Köşeyi dönmek ve arkadan dolanmanın yanı sıra son aylarda, “bir de bir taşla çok kuş vurma” gibi bir davranış da gündeme oturmuş görünüyor, adeta… Bu tür davranışları, ülke ve toplum yararına olan akılcı davranışlar olarak değil de; kişi ve parti yararına yapılmaya çalışılan kurnazca davranışlar olarak görüyorum.
2002 yılında AKP, başkanlık sistemi oluşturacağım diye değil; ağırlıklı olarak; yoksulluğu, yolsuzluğu ve yasakları ortadan kaldıracağım diye vatandaşlardan oy istedi ve iktidar oldu.
2016 yılında: yoksulluk, yolsuzluk ve yasaklar yok mu oldu?
2016 yılının son günlerinde:
17 milyona yakın insanımız yoksulluk sınırında yaşıyor…
1 dolar, 3,4 Türk Lirası civarında seyretmekte…
İşsizlik, 11,3 olmuş…
Genç işsizlik ise, 19,9 noktasına ulaşmış…
İvedi olarak ödenmesi gereken özel ve kamu borçlarının tutarı, 167 milyar dolar…
Terör durmadan can alıyor…
Güney sınırlarımız ateş çemberine dönmüş…
Kısacası ekonomi gittikçe küçülmekte ve adalet gereği gibi dağıtılamamaktadır.
Çare ne?
Bunu düşünen var mı?
Sürekli olarak kişi ve kimlikler üzerinde siyaset yapılıyor.
İktidardaki AKP, bıkmadan usanmadan; yarı başkanlık, başkanlık veya partili cumhurbaşkanlığı sistemini gündeme getiriyor. Son bilgilere göre sistem, başkanlık sistemi olacak, ancak sistemin adı cumhurbaşkanlığı olacak. Bu cumhurbaşkanlığı da “partili cumhurbaşkanlığı” olması güçlü olasılık gibi görülüyor.
AKP, parlamenter sistemi yerine başkanlık sistemini neden istiyor?
14 yıldır, ülkeyi getirdiği olumsuzluklardan kaçmak için mi?
Cumhurbaşkanı Recep Tayip Erdoğan sayesinde 2029 yılına kadar iktidarda kalmak için mi?
Kendisine alternatif olacak MHP’de güçlü bir lider olmasını önlemek için mi?
CHP’yi terörle ilişkilendirerek CHP tabanından oy almak için mi?
Solcuları taşlayarak siyasete atılan MHP, 2002 yılında mevcut koalisyon hükümetini bozarak, attığı taşların hangi kuşları vuracağını öğrendiğinden, AKP’nin başkanlık sistemini destekleyerek, bir taşla birden çok kuş mu vurmaya çalışıyor?
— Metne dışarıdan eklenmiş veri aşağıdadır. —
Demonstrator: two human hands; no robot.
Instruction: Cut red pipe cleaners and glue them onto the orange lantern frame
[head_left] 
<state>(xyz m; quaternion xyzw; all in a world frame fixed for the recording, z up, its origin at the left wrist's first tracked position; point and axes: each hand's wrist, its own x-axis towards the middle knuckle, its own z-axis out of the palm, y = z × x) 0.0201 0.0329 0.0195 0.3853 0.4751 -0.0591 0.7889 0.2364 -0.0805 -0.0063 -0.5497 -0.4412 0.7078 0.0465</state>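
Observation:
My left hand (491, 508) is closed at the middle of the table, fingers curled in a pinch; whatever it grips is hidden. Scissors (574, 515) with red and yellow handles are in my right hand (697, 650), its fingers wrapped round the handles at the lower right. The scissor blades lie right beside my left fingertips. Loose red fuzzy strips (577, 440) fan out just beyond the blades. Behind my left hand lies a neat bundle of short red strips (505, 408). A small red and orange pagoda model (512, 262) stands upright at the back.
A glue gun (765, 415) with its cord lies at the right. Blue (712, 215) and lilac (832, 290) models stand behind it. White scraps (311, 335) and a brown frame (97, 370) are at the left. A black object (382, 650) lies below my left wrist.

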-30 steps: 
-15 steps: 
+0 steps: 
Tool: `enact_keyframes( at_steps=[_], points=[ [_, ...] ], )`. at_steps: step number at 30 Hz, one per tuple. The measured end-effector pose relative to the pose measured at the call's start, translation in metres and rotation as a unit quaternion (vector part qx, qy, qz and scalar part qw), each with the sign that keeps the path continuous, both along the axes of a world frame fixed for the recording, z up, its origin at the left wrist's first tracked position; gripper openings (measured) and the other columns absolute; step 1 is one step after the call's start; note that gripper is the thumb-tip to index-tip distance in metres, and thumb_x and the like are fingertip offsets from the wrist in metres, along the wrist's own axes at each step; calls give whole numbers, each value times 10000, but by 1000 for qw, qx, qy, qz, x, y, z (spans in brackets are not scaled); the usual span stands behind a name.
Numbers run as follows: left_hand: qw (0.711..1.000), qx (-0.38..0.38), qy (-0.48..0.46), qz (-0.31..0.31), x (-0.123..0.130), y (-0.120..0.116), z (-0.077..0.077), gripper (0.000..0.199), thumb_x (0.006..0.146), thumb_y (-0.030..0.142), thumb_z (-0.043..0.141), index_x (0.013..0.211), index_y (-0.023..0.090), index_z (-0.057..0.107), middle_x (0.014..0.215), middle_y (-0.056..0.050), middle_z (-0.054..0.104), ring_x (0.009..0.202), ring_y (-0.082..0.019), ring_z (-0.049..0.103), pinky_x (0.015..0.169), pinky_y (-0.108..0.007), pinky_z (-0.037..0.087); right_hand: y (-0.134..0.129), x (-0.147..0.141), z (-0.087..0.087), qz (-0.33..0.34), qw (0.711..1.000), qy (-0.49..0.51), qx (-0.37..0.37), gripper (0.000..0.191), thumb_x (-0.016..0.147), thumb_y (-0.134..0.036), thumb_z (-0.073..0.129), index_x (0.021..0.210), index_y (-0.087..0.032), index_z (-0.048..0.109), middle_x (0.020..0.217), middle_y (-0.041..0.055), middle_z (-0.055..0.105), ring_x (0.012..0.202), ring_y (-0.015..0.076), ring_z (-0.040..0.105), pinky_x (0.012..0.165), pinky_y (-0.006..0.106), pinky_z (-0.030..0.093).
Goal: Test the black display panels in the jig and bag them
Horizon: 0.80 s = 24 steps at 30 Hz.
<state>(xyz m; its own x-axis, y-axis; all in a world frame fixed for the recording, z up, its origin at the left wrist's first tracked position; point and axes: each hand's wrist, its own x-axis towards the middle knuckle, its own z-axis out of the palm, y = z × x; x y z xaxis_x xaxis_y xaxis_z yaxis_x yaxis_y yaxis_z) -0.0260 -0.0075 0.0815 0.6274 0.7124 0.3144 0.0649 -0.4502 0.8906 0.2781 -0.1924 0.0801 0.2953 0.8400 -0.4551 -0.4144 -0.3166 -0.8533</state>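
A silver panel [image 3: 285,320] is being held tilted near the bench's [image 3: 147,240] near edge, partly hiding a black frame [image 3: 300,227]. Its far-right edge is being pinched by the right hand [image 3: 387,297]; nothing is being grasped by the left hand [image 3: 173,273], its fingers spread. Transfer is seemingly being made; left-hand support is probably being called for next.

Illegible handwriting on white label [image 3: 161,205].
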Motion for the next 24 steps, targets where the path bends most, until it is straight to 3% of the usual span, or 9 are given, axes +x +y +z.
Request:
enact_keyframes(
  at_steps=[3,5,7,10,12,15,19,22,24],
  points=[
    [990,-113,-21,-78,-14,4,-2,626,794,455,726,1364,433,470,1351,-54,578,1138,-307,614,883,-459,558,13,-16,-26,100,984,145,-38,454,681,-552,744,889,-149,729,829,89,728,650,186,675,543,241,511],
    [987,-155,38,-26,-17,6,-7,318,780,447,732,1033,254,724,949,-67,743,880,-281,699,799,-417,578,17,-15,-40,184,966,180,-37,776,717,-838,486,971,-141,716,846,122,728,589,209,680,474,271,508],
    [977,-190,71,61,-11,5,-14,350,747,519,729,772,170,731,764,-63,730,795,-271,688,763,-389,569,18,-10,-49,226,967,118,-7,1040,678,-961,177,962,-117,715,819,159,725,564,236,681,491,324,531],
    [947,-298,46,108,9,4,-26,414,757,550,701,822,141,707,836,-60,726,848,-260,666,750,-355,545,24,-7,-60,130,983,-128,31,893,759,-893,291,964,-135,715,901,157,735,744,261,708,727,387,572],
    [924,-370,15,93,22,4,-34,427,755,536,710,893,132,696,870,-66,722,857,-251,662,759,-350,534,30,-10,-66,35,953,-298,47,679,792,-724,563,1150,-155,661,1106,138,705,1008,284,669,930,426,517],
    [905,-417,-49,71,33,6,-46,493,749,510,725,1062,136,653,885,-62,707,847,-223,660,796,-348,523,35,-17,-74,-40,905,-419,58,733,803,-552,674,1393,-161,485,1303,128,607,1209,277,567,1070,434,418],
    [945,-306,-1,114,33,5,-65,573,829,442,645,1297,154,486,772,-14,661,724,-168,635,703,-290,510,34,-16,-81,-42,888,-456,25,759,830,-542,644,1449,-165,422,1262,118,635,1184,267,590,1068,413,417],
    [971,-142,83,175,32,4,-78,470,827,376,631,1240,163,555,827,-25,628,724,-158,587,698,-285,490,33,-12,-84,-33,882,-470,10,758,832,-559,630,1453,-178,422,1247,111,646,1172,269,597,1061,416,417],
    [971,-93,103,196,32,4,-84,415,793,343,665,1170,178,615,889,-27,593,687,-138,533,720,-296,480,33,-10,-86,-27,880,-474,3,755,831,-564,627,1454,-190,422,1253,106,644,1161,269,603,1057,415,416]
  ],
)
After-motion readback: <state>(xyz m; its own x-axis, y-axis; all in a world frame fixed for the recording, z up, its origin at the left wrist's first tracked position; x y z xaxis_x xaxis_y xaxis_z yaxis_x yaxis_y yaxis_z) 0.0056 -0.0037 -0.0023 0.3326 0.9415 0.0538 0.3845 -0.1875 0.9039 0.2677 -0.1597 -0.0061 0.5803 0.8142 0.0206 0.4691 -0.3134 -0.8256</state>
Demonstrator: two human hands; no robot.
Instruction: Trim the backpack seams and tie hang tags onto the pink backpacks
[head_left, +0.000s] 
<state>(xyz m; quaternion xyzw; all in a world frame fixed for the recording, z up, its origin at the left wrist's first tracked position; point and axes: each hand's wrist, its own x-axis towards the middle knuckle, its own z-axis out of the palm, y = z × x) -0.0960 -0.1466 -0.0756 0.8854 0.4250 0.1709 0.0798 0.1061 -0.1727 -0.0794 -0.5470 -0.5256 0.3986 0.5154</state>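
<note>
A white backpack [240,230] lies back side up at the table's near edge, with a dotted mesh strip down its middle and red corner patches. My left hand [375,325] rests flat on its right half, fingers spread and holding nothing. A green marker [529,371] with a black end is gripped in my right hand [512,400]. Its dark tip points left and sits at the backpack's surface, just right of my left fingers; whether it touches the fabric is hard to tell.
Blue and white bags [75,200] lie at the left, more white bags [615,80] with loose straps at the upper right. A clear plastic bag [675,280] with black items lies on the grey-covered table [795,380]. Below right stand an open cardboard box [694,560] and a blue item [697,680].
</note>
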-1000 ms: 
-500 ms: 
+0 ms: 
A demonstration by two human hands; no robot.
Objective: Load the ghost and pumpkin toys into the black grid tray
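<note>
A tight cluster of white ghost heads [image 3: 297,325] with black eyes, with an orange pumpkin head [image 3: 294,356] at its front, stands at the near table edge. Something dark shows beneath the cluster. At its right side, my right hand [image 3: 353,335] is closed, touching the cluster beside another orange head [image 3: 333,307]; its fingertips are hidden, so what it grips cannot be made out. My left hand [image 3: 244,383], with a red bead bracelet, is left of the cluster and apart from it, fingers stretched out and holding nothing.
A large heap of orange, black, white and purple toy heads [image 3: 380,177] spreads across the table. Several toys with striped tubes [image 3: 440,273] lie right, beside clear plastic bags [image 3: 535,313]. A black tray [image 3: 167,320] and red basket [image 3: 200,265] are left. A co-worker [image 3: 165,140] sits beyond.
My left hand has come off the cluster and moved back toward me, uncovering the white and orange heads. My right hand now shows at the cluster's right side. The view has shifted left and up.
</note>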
Evet, yıllarca kış uykusunda bulunan MHP, sürekli olarak sıkıştığı yerde fiili destek verdiği AKP’ye bu kez hukuki desteğini de vererek, AKP ve MHP arasında anayasa değişikliği yapılarak, başkanlık sistemi oluşturulmaya çalışılmaktadır.
MHP, 1876 yılından bu yana uygulanmakta olan parlamenter sistemi yerine başkanlık sistemini desteklemekteki amacı:
Bir sonraki genel seçimlerde barajı aşmak mı?
Kamu kurumlarındaki boşalan yerleri doldurmak mı?
Parti içinde oluşan güçlü muhalefeti bastırmak mı?
AKP’nin ağzıyla CHP’ye saldırmak mı?
AKP ve MHP arasında, “bir al gülüm; ver gülüm” süreci yaşanıyor, bakalım nereye kadar sürecek bu birliktelik?
Tarihin diliyle belirteyim:
1923-1950= 27 yıl
2002-2029= 27 yıl
Yorumu sizler yapın.
Daha önce de yazdım. Ben, AKP ve MHP’nin, AKP çatısı altında tek parti olarak birleşmelidir diyorum. Zira her iki partinin de siyaset alanları: kutsallık, otorite ve sadakat değil mi?
Son olarak şunu da belirteyim. Devlet yönetimlerinde sistemler önemlidir; ancak sistemin adı ne olursa olsun o sistemleri yönetecek olan insan unsurudur. Eğer ülkemizde bir takım olumsuzluklar dile getiriliyorsa bu olumsuzluklar, mevcut sistemden mi; yoksa beceriksiz yöneticilerden mi? Bunu çok samimi olarak ortaya koymak gerekir.
Son günlerdeki gelişmelere bakarak, ülkemizin bilinmezlikler içinde bir taraflara sürüklenebileceği endişesini taşıyorum. Bu nedenle gelişmelere dikkat edelim, diyorum.